And how do you guys relate to this part of DV quote?:

"A brief survey of those humans we call the “Indigenous” of the world, especially those who were Hunter/Gatherers reveals a diet that, while varying in the ratio of animal to plant food, still always contains both in ample degrees.  These people are always cooks, in that they are never found on “Raw Food Diets”.  They eat a mix of raw and cooked foods"
Well, first of all, Inuit and the Nenets of Siberia hardly eat plant foods at all, just a very few berries or seaweed, and then mainly only seasonally. More to the point, these hunter-gatherers are not trying to practise the "Perfect Diet", despite what DV lyingly tries to claim - they are just trying to survive as best they can, with the limited food-resources they have, so they will just eat whatever they can get hold of - if the Inuit could only ever find plant foods in their habitat within reach, that's all they would eat etc.. That's why hunter-gatherers so often opt for tubers, despite the fact, as I showed to PP a long while back re refs, that they find the taste of tubers to be  the most repellent of all foods and the least nutritious.

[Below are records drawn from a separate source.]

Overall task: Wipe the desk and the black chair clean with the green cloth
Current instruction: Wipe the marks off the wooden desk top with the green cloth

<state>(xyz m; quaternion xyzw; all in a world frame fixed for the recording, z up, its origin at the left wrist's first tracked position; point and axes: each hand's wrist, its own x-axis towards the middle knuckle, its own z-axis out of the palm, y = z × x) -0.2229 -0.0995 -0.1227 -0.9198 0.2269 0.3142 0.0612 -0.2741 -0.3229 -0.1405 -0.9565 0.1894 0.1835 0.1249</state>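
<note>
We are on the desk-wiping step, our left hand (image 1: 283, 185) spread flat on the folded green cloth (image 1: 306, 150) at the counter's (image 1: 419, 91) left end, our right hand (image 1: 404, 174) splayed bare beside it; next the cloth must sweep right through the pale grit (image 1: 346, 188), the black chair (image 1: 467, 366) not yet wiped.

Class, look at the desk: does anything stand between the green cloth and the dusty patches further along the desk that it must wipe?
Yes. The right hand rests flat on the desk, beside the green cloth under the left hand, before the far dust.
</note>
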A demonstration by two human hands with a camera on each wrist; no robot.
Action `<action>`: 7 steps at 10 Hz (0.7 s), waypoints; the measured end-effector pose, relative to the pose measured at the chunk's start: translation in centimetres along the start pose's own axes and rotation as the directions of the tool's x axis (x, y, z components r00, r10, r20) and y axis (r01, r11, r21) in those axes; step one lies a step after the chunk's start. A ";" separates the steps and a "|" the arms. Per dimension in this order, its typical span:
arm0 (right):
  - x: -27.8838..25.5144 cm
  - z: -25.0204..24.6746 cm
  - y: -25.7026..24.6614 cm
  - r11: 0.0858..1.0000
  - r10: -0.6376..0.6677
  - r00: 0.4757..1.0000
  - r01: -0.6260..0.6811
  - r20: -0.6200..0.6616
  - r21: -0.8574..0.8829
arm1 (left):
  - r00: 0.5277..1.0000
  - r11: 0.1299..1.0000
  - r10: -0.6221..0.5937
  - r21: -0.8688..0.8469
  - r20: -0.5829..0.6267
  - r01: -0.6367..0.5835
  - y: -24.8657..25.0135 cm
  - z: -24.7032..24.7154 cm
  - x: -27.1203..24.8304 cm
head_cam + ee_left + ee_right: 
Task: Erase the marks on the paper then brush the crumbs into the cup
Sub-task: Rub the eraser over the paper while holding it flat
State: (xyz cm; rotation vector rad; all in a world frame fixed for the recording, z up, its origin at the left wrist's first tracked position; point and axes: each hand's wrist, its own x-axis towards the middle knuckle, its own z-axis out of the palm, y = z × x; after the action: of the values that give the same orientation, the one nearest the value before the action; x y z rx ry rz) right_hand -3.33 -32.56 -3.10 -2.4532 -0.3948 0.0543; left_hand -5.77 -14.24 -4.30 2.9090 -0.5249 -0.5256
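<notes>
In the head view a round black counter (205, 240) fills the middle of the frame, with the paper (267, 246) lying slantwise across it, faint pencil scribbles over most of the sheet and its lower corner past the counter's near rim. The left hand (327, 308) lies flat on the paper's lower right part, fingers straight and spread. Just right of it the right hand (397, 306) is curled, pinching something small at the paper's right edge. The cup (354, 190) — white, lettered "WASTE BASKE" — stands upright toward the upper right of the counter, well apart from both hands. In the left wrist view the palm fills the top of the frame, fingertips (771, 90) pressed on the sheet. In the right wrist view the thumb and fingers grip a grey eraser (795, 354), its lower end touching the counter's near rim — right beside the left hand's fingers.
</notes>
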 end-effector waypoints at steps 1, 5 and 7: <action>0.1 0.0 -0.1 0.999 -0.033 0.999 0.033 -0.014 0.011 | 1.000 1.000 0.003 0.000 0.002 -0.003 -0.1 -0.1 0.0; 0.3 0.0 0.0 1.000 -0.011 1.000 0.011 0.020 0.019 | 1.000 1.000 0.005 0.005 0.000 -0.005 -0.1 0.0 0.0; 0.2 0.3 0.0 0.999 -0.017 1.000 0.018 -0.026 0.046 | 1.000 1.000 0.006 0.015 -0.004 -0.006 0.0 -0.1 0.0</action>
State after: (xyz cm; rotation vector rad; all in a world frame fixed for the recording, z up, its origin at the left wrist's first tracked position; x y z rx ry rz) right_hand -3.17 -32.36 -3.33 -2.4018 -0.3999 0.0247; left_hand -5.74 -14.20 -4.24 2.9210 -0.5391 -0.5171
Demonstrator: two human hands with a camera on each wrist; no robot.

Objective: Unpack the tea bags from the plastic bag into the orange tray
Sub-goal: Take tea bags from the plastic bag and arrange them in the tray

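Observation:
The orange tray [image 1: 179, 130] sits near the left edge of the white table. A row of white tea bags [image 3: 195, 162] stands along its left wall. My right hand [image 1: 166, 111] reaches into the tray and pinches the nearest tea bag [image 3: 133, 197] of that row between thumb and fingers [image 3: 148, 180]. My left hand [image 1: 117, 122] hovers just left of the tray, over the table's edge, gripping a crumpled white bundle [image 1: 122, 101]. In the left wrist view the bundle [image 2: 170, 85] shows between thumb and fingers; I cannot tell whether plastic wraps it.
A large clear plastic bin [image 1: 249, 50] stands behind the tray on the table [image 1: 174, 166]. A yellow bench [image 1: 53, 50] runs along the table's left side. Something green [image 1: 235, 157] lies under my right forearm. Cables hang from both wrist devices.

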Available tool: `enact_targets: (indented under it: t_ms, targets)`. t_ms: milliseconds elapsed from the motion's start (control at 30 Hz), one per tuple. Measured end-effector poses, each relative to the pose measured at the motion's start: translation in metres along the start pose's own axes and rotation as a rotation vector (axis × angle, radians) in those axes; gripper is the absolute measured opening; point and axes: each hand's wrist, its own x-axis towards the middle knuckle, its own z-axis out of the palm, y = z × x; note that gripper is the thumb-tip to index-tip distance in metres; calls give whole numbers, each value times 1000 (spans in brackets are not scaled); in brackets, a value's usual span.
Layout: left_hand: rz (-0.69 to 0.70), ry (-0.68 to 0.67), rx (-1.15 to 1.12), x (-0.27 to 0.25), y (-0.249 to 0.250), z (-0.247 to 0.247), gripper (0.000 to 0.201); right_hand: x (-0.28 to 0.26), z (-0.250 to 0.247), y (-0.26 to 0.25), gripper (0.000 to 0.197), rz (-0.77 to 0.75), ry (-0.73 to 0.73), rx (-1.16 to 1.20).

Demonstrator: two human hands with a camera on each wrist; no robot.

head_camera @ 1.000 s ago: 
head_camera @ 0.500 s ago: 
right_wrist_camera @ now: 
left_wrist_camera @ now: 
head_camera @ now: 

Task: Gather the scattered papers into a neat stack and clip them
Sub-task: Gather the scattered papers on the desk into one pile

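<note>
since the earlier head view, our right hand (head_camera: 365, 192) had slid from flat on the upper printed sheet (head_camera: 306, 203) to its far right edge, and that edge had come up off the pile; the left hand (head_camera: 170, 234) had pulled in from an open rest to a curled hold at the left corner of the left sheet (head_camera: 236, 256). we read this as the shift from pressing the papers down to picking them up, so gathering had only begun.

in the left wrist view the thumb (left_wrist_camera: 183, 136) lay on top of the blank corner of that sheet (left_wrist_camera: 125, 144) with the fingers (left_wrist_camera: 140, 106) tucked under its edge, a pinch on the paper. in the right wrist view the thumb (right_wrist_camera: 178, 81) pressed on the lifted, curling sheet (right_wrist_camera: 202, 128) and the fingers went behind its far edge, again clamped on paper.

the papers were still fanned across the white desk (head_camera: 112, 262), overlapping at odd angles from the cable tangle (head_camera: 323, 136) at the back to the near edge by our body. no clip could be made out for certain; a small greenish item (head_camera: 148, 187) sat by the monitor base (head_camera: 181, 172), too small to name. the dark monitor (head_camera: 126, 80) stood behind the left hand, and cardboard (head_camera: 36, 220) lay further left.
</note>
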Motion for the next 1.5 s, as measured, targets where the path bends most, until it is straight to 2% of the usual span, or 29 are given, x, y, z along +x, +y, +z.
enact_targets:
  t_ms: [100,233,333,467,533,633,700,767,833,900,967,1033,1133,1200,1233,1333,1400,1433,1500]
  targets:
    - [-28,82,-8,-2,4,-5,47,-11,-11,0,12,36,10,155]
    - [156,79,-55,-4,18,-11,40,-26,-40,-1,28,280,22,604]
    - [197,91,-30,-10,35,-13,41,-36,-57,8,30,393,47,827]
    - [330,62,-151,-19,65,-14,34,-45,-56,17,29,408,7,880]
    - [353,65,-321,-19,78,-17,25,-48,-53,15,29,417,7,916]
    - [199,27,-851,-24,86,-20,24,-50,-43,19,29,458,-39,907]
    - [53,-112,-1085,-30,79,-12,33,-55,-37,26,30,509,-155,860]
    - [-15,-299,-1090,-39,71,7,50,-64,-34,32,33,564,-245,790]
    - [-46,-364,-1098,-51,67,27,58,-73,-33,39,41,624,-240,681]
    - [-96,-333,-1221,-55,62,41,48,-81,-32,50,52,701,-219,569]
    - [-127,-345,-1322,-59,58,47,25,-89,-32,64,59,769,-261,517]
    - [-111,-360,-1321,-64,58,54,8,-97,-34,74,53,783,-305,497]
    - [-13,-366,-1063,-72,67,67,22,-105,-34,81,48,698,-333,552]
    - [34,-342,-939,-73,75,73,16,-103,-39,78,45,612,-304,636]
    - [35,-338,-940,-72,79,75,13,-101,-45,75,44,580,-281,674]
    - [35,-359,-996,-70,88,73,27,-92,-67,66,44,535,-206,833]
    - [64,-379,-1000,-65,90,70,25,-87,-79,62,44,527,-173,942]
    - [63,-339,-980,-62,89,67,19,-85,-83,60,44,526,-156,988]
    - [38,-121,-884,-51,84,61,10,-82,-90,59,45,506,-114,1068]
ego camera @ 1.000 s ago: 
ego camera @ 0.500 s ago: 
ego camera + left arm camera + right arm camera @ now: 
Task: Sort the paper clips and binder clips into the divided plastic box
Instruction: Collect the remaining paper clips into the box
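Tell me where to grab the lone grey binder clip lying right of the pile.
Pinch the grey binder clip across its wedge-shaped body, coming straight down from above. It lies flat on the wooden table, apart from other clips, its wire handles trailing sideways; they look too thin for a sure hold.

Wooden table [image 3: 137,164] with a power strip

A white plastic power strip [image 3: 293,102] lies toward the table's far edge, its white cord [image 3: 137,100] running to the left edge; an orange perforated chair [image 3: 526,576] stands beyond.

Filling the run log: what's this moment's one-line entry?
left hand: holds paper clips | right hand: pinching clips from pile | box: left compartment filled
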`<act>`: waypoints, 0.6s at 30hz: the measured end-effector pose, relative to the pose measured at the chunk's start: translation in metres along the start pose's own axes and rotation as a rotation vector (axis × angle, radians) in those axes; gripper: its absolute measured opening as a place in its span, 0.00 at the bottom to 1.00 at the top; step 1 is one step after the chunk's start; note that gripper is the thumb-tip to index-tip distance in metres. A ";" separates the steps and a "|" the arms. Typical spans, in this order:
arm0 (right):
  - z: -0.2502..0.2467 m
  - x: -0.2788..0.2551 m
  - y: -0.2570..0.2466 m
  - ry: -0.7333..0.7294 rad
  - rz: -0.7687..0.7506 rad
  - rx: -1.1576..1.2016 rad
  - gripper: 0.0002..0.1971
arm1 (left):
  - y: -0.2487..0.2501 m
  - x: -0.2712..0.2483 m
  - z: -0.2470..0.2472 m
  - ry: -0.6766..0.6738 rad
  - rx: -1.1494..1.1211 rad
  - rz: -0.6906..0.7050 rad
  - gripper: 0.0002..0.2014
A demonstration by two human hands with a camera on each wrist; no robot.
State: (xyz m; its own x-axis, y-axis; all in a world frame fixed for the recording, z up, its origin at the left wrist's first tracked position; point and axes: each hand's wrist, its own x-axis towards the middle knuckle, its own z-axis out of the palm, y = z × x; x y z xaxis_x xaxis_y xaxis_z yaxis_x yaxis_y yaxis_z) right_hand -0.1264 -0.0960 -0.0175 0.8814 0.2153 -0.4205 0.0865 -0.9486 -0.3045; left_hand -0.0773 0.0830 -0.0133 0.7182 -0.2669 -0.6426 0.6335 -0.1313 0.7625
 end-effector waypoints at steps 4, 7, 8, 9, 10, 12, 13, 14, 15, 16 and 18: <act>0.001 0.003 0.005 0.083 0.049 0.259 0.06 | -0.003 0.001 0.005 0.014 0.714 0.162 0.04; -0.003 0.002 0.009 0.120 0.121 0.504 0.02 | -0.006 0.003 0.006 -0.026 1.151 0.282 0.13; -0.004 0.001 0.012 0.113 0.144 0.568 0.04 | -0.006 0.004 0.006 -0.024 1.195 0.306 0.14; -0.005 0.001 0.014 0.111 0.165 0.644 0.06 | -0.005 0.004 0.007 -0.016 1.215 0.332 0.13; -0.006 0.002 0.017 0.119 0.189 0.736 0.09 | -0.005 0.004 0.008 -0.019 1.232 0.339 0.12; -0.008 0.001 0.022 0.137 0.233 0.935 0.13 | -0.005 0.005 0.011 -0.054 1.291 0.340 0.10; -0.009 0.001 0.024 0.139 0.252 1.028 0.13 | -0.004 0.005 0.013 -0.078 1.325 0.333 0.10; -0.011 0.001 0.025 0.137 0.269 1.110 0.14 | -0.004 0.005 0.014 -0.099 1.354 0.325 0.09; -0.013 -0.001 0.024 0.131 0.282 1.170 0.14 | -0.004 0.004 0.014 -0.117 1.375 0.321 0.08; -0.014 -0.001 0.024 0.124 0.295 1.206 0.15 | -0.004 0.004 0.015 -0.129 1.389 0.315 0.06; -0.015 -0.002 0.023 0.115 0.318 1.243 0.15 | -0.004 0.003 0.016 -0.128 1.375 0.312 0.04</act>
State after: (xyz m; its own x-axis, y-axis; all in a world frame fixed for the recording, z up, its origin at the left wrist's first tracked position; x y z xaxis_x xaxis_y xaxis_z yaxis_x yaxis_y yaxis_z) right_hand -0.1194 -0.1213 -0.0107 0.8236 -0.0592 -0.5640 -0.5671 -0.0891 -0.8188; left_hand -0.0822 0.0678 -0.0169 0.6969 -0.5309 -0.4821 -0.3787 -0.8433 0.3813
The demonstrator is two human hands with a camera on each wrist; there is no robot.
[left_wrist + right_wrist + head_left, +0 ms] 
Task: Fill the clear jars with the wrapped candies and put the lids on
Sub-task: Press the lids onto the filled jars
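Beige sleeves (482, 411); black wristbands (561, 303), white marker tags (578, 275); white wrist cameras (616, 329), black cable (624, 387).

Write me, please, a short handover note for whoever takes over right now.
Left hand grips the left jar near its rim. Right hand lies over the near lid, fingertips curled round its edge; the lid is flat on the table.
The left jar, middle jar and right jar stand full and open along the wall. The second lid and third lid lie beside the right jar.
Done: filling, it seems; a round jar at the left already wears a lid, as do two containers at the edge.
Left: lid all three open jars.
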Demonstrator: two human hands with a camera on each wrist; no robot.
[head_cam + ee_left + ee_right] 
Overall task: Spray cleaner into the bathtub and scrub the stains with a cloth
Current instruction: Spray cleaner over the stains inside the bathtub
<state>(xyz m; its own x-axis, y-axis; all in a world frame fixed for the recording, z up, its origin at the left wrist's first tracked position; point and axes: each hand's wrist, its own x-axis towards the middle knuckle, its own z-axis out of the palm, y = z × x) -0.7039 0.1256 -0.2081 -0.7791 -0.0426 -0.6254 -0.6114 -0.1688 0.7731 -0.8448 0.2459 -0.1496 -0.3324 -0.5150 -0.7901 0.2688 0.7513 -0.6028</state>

Then there's the issue of cooking. Cooking is useful for making otherwise inedible foods like cyanide-rich cassava tubers more edible, and also for quickly thawing foods that have been left frozen in the snow(usually meats). Since it is well-known that cooking creates opioids which have an addictive effect on the brain(see similiar articles on junk foods and their addictiveness), it would explain why cooking was, eventually, also used on wider varieties of foods over time.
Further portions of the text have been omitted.